> [Activity] Exactly one number should make up the answer: how many lines of the listing contain the string "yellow".
[Opening Data shown section]
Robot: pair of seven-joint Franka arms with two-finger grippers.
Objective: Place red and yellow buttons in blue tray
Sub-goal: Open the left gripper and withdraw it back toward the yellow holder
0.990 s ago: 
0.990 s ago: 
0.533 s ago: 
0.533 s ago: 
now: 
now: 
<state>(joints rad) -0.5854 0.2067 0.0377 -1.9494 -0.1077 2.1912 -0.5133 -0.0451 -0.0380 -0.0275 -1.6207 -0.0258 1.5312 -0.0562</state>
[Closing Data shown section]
> [Worked solution] 2